When did C++ compilers start considering more than two hex digits in string literal character escapes?

GCC is only following the standard. #877: "Each [...] hexadecimal escape sequence is the longest sequence of characters that can constitute the escape sequence."


I have found answers to my questions:

  • C++ has always been this way (checked Stroustrup 3rd edition, didn't have any earlier). K&R 1st edition did not mention \x at all (the only character escapes available at that time were octal).
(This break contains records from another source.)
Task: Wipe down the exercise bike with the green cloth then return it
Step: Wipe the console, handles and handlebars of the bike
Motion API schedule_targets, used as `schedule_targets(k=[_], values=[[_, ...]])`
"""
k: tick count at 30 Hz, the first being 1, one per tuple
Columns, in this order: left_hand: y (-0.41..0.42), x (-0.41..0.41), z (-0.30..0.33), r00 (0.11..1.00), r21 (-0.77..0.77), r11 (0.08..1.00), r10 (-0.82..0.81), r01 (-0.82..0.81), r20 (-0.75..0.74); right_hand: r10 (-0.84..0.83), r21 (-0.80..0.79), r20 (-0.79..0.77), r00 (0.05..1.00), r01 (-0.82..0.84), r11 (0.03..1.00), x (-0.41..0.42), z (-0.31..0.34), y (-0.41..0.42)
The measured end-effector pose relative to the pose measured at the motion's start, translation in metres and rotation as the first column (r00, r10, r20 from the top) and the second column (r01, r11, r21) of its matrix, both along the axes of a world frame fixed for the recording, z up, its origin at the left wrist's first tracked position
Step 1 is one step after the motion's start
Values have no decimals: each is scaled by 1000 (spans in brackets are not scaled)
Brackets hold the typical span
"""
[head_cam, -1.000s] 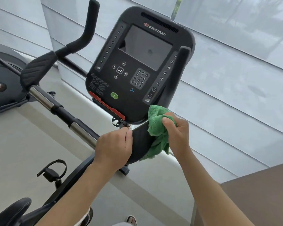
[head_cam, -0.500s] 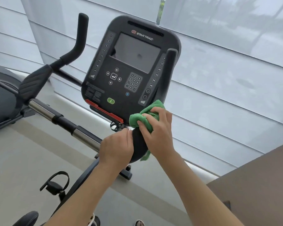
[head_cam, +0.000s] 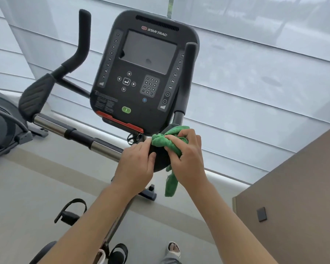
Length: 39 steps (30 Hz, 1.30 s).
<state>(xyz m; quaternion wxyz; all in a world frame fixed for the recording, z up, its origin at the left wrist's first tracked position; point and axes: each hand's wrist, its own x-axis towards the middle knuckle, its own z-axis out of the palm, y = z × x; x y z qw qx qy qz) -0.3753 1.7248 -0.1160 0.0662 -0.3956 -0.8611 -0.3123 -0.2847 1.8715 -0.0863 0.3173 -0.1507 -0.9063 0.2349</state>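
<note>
Right now, in the head view, the right hand (head_cam: 187, 159) is closed around the green cloth (head_cam: 165, 141). Its fingers (head_cam: 172, 138) curl over the top of the bunched cloth and press it onto the black elbow pad (head_cam: 160, 161) on the right side of the exercise bike (head_cam: 143, 73). Most of the cloth sits under those fingers, a bit sticks out above them, and one long end hangs down loose past the wrist, below the pad.

The left hand (head_cam: 136, 164) sits just beside the right hand. It holds the left edge of the same black pad, with the thumb on the pad's face and the other fingers bent over the rim. Its fingertips are right next to the cloth, and I cannot tell if they touch it.

Above both hands is the dark console (head_cam: 111, 88) with a blank screen, round buttons, a number pad, a green button and a red strip along the bottom. A black handlebar (head_cam: 84, 35) stands up on the left, above another black pad (head_cam: 36, 98) and a shiny metal bar (head_cam: 51, 124). A second upright grip (head_cam: 189, 73) stands just above the cloth.

Lower down, a pedal with a strap (head_cam: 69, 212) shows over the pale floor (head_cam: 27, 187). A brown wall (head_cam: 293, 187) is on the right, and white blinds (head_cam: 255, 82) fill the back.
</note>
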Motion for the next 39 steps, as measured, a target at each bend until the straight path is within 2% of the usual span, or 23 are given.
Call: schedule_targets(k=[4, 8, 13, 20, 25, 28, 31, 35, 39], values=[[-7, 2, 0, 998, -6, 998, -56, 56, 13, -9, -19, 16, 1000, 9, 1000, 14, -5, -10], [-12, 8, 0, 999, -7, 999, -32, 32, 34, 12, -32, 25, 1000, -11, 999, 24, -8, -12], [-8, 37, 7, 976, 77, 996, 34, -51, 213, 34, -55, 17, 999, -33, 998, 36, -12, -11], [-3, 51, 23, 983, 238, 971, -7, -38, 183, 151, -63, 59, 987, -147, 987, 43, -7, 10], [23, 70, 35, 986, 263, 965, -61, 18, 156, 213, -69, 64, 975, -208, 976, 46, -3, 30], [36, 79, 34, 992, 232, 971, 27, -55, 120, 193, -96, 115, 974, -183, 979, 49, -5, 56], [41, 87, 30, 986, 215, 965, 127, -147, 107, 169, -199, 147, 975, -139, 970, 56, -14, 86], [39, 94, 21, 931, 112, 926, 351, -361, 102, 232, -288, 74, 970, -202, 936, 56, -12, 108], [43, 103, 13, 912, 107, 906, 400, -409, 94, 293, -284, -40, 955, -292, 913, 33, 17, 118]])
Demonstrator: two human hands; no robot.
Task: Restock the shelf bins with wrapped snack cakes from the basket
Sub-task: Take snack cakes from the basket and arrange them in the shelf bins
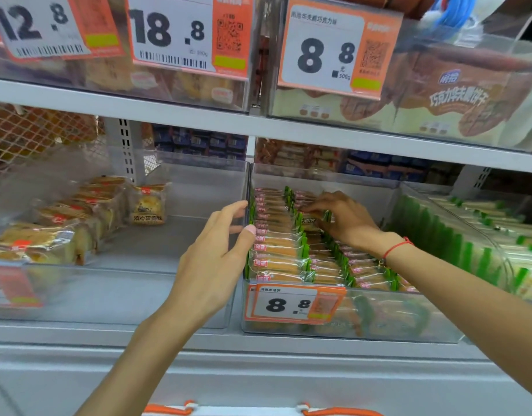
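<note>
A clear plastic bin [379, 322] in the middle of the lower shelf holds rows of green-edged wrapped snack cakes [276, 253]. My right hand [343, 217] reaches into the bin, and its fingers pinch one wrapped cake [314, 220] at the top of the middle row. My left hand [216, 253] is spread with straight fingers against the bin's left wall, thumb tip touching the left row. Only the orange handles of the basket [319, 411] show at the bottom edge.
To the left is a clear bin [123, 295] partly stocked with yellow wrapped cakes [63, 223]. On the right, a bin [499, 253] of green-striped packs. Price tags hang on the bin fronts [291, 304]. An upper shelf [198, 115] carries more bins overhead.
</note>
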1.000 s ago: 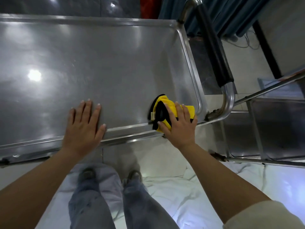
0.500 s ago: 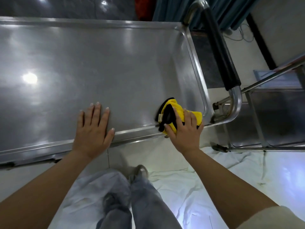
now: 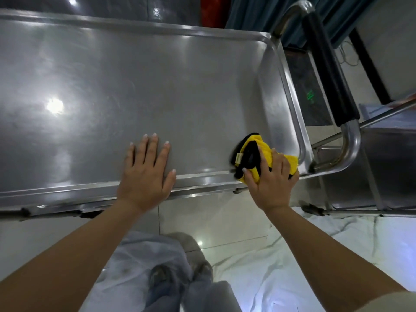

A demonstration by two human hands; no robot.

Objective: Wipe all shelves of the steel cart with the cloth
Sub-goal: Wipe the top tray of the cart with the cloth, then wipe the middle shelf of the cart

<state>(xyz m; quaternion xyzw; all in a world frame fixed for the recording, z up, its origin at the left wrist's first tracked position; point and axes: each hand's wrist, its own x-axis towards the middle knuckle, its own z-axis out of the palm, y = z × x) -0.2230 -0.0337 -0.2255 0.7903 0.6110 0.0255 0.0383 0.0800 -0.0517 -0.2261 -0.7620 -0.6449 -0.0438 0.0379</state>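
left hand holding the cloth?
No, the left hand lies flat on the shelf; the right hand grips the cloth.

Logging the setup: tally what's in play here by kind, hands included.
Hands: 2, left hand flat on the top shelf, right hand gripping the cloth
Cloths: 1, yellow-and-black cloth
Steel carts: 1, cart
Total: 4

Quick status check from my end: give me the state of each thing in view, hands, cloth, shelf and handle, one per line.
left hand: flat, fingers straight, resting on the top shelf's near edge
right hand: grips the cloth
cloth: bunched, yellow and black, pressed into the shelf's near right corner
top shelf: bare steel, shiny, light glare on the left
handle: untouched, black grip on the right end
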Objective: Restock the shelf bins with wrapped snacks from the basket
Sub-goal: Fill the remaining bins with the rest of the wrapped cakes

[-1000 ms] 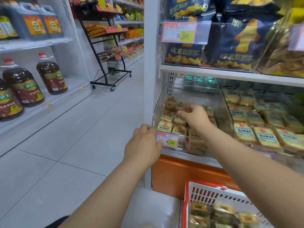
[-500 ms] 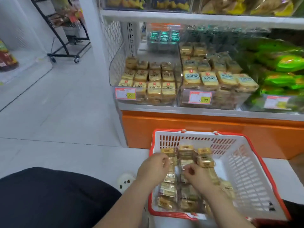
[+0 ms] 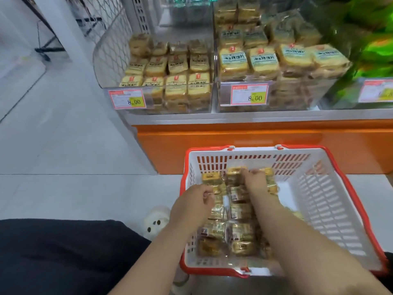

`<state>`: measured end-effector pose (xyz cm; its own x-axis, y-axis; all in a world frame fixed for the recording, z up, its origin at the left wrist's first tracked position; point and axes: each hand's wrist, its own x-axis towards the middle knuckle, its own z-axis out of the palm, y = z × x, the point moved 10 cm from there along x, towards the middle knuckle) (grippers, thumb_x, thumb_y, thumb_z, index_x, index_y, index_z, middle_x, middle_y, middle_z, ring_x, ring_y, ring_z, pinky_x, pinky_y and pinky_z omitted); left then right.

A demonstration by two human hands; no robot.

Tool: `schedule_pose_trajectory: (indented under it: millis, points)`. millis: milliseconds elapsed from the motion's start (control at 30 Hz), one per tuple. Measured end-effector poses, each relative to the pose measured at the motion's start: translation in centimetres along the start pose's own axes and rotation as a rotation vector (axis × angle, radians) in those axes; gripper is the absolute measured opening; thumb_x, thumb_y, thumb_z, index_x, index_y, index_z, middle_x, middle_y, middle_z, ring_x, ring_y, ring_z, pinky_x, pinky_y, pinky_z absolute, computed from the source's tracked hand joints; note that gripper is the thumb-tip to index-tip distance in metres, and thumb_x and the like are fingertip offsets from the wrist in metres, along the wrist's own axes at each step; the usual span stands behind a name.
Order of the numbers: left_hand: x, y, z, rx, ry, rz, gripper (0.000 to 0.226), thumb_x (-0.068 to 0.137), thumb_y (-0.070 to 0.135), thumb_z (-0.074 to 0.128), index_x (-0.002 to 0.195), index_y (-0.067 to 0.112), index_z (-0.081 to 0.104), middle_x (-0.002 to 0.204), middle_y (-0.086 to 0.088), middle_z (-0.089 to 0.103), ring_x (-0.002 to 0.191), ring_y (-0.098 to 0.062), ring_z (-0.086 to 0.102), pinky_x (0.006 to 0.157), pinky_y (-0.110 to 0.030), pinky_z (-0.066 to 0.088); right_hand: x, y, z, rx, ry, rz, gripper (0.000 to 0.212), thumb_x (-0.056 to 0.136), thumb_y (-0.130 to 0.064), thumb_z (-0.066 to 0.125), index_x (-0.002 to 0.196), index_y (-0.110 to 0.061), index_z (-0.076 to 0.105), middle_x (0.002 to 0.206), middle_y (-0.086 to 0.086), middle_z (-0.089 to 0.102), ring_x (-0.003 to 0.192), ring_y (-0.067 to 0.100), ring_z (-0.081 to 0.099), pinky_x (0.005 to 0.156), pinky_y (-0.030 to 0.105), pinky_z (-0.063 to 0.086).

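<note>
Nearest, a dark trouser leg (image 3: 59, 252) at lower left and a white shoe (image 3: 156, 221) on the pale floor (image 3: 63, 188) beside it. Just beyond, a white basket (image 3: 331, 209) with red rim standing on the floor against the shelf base, holding gold-wrapped snacks (image 3: 241, 233) in rows along its left side; barcodes visible on several wrappers, print too small to read. Both forearms stretched down into the basket. Left hand (image 3: 191, 206) low at the near-left rows, fingers curled and pinching the edge of one wrapper. Right hand (image 3: 256, 180) farther in, fingers bent down over the packs at the far end, clasping one there, though the exact pack under the fingers hard to tell. Behind the basket, an orange shelf base (image 3: 244, 143). Above it, two clear shelf bins side by side: the left bin (image 3: 158, 81) filled with yellow-labelled packs bearing a small red mark, fronted by a price tag (image 3: 127, 99) reading 8.00; the right bin (image 3: 276, 64) stacked with pale blue-labelled packs in Chinese characters, blurred, with its own tag (image 3: 249, 94) also reading 8.00. Farthest right, green packets (image 3: 374, 52) behind a third tag (image 3: 375, 90), unreadable.
</note>
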<state>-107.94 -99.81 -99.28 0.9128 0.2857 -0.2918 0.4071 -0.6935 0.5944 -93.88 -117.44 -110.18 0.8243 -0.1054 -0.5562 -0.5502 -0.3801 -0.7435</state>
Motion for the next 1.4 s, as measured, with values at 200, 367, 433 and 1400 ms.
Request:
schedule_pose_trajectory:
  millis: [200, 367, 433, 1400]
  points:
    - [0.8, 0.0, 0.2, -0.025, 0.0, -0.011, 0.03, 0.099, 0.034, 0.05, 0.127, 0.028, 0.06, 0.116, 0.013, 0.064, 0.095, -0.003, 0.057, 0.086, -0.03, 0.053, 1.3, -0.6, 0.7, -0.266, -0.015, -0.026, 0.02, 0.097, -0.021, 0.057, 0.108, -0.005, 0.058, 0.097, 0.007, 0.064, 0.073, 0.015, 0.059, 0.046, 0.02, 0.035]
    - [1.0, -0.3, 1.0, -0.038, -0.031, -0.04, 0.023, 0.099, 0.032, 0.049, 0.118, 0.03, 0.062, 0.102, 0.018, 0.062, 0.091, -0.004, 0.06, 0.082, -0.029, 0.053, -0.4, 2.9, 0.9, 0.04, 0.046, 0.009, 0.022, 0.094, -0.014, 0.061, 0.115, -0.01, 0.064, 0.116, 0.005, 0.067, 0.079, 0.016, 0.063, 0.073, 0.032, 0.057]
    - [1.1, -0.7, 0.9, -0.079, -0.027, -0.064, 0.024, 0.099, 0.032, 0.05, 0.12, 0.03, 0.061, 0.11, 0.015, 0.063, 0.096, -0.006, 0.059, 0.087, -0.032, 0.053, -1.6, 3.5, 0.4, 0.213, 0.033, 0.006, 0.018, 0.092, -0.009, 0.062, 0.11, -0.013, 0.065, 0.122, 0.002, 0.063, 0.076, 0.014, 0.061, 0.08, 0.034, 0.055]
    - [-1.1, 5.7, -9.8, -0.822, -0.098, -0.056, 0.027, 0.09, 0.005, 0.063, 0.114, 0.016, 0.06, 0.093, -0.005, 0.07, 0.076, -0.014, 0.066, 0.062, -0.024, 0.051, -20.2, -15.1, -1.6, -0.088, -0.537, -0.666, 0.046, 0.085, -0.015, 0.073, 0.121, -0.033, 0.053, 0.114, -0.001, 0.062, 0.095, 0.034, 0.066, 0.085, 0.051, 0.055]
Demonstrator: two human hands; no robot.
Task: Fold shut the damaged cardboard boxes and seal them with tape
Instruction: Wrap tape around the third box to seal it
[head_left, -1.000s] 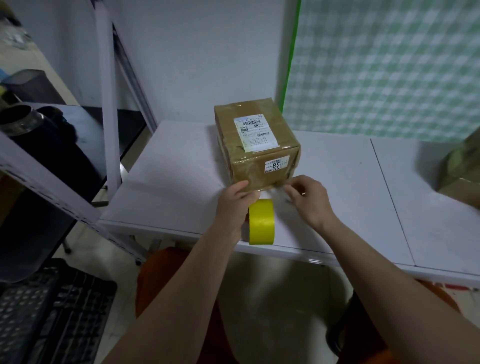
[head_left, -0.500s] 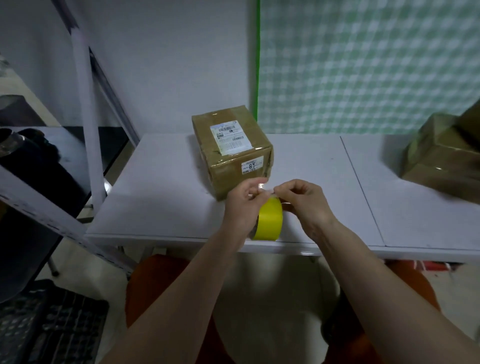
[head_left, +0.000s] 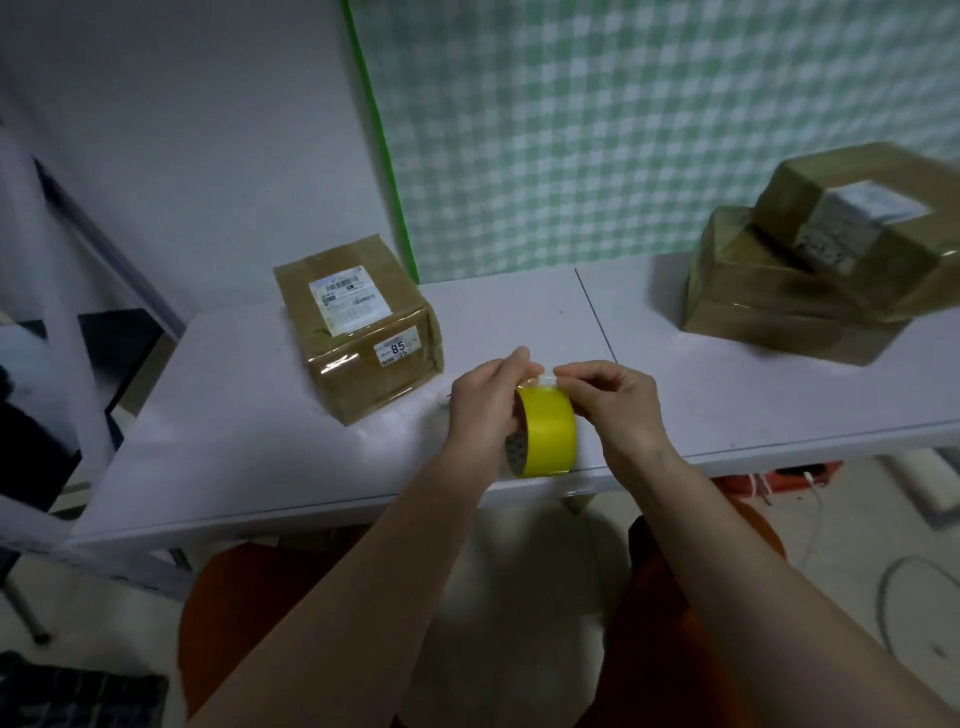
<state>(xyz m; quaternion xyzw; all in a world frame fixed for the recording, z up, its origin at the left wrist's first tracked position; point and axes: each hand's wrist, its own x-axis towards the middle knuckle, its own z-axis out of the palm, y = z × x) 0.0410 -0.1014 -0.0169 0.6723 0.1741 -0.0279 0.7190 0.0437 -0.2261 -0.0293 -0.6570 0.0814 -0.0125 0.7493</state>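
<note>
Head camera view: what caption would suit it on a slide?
Both hands, left and right, hold a yellow tape roll beside a labelled cardboard box.

White bench (head_left: 249, 441) spans mid-frame, a thin seam line (head_left: 596, 317) crossing its top right of centre. Green-and-white checked sheet (head_left: 649, 119) fills the upper right, its green edge strip (head_left: 382, 140) against a plain pale wall (head_left: 182, 114). Pale slanted frame bars (head_left: 57, 291) at left. Black mesh crate (head_left: 78, 696) at lower left. Loose cable (head_left: 914, 592) on the floor at lower right.

Box (head_left: 358, 327) left on table (head_left: 249, 447); stacked boxes (head_left: 810, 260) right.
</note>
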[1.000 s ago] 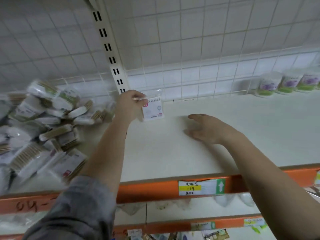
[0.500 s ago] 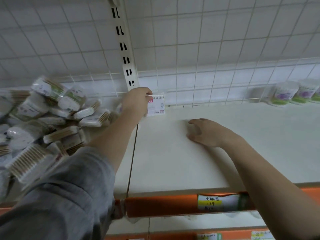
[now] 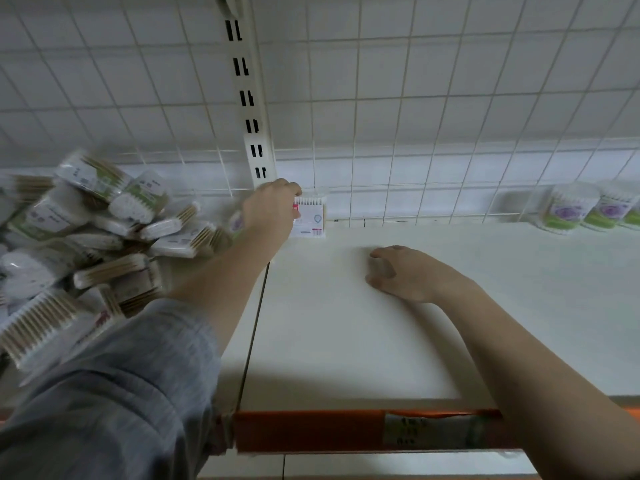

K&R 2nd edition states:

    '\xhh'
    

    where hh is one or more hexadecimal digits (0...9, a...f, A...F).

    so it appears this behaviour has been around since ANSI C.

  • While it might be possible for the compiler to only accept >2 characters for wide string literals, this would unnecessarily complicate the grammar.

  • There is indeed a less awkward workaround:

    char foo[] = "\u00ABEcho";
    

    The \u escape accepts four hex digits always.

Update: The use of \u isn't quite applicable in all situations because most ASCII characters are (for some reason) not permitted to be specified using \u. Here's a snippet from GCC:

/* The standard permits $, @ and ` to be specified as UCNs.  We use
     hex escapes so that this also works with EBCDIC hosts.  */
  else if ((result < 0xa0
            && (result != 0x24 && result != 0x40 && result != 0x60))
           || (result & 0x80000000)
           || (result >= 0xD800 && result <= 0xDFFF))
    {
      cpp_error (pfile, CPP_DL_ERROR,
                 "%.*s is not a valid universal character",
                 (int) (str - base), base);
      result = 1;
    }

I'm pretty sure that C++ has always been this way. In any case, CHAR_BIT may be greater than 8, in which case '\xABE' or '\xABEc' could be valid.